[Start of section]

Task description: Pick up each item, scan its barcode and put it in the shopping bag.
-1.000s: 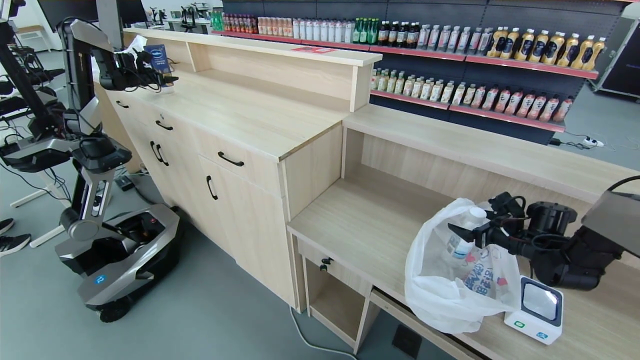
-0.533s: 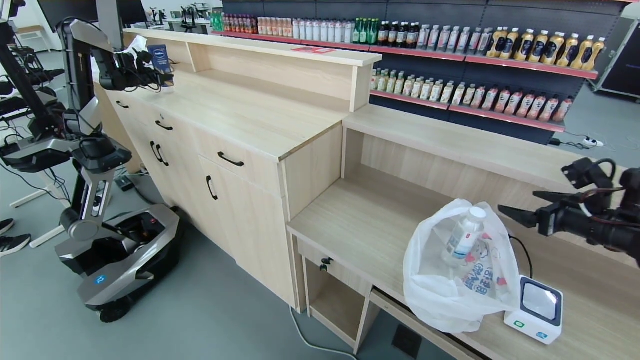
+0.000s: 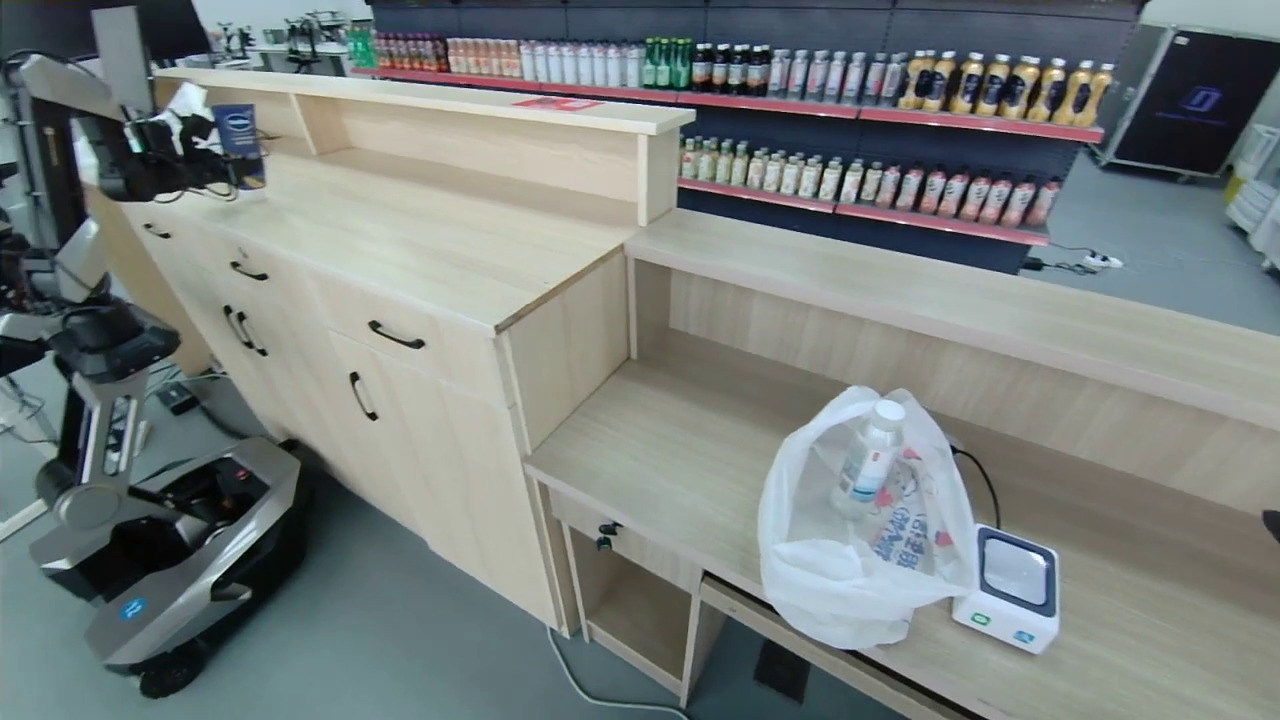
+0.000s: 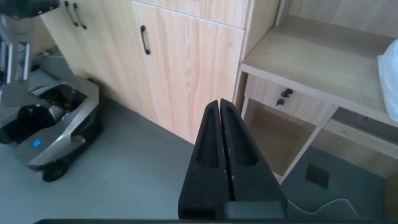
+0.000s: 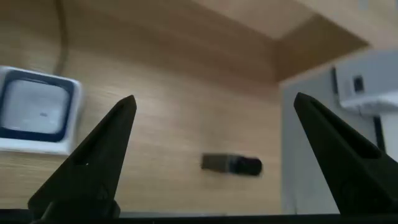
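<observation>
Hanging over the bare wooden counter (image 3: 1150, 600), to the right of the barcode scanner (image 3: 1010, 588): the right gripper (image 5: 211, 155), released, jaws spread wide with nothing between them. Probably kept open for lack of any item to carry. Below it, lying flat on the wood, a small dark object (image 5: 231, 164) of a kind too unclear to tell.

Parked low over the grey floor (image 4: 124, 174), near the cabinet doors (image 4: 186, 62): the left gripper (image 4: 219, 106), clenched on nothing, fingers pressed flat together. Likely tucked aside, well apart from the work on the right.

Slumped at the near edge of the counter, just beside the scanner's left side and seemingly touching it: the white shopping bag (image 3: 860, 560), mouth open upward. Presumably set that close to give a scanned item a short way in.

Standing inside the bag, white cap up and tilted a little toward the far right, propped by the plastic: one bottle (image 3: 868, 458).

Judged as under way: one item bagged, any others yet to be picked, scanned and dropped in.
</observation>
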### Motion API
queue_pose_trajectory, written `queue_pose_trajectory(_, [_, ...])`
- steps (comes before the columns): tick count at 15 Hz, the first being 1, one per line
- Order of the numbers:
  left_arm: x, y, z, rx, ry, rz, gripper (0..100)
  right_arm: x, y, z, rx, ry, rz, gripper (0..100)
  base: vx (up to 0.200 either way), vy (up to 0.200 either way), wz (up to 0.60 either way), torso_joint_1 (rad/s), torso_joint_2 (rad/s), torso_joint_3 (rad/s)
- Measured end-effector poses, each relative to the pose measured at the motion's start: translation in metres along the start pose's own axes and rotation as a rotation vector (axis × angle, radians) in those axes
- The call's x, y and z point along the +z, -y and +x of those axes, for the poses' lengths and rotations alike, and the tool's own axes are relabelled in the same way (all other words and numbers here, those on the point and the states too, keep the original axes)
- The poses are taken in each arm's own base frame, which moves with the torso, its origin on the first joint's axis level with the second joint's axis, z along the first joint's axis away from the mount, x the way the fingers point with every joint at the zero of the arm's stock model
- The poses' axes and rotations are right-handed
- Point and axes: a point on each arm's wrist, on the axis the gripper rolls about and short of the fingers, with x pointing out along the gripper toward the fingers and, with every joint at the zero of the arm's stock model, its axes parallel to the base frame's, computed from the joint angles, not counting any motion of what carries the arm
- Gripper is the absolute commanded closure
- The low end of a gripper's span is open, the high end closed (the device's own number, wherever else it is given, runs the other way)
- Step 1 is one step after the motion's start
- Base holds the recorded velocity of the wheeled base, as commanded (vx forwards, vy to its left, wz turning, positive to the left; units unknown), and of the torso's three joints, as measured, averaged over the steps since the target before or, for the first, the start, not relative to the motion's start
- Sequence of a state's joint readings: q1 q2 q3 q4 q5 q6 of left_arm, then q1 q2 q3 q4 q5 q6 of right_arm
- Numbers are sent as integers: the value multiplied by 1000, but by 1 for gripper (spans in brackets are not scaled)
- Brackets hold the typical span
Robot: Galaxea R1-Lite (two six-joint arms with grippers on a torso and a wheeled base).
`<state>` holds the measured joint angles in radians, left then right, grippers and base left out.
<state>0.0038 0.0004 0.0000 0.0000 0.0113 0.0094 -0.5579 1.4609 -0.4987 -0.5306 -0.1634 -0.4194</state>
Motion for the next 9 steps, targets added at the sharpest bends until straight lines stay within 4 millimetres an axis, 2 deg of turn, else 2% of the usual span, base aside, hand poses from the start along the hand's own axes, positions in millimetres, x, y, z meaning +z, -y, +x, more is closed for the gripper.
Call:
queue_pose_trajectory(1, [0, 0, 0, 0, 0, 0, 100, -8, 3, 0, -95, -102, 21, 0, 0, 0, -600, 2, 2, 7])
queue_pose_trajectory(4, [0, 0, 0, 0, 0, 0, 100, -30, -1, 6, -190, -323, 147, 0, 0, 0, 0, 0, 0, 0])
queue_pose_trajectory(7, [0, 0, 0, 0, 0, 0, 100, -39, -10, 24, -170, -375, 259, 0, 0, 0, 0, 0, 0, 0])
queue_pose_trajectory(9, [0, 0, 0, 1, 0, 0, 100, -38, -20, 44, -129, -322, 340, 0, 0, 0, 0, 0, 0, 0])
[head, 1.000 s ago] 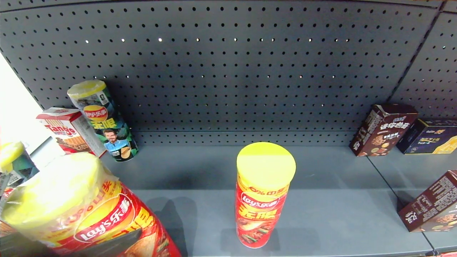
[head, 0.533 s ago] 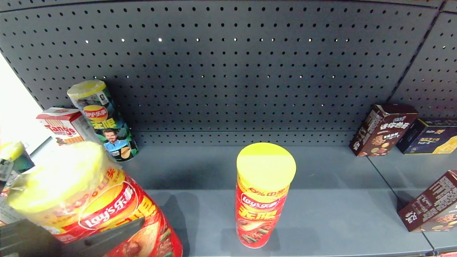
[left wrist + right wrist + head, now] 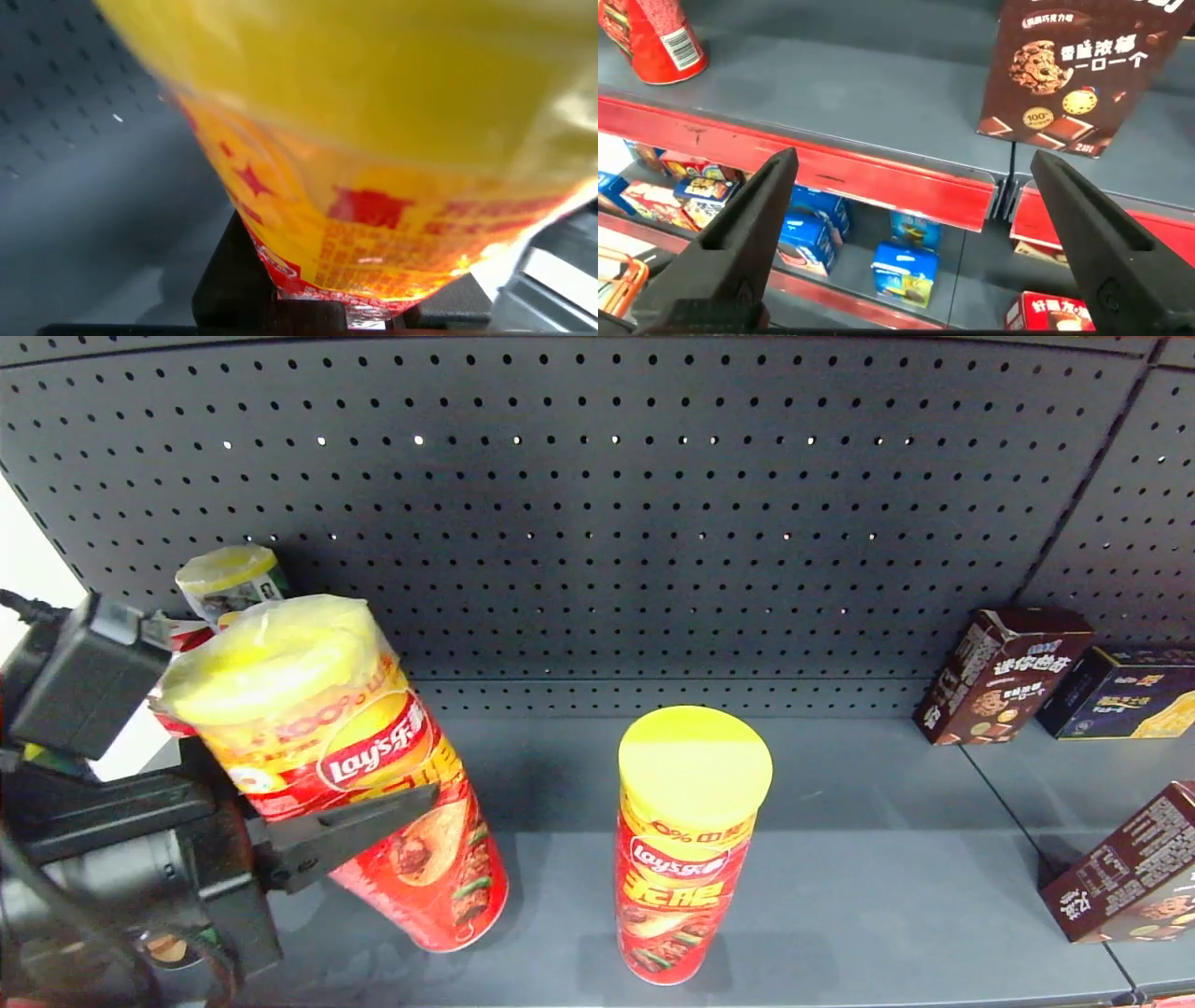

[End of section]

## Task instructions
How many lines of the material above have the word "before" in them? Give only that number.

## Result for this exercise
2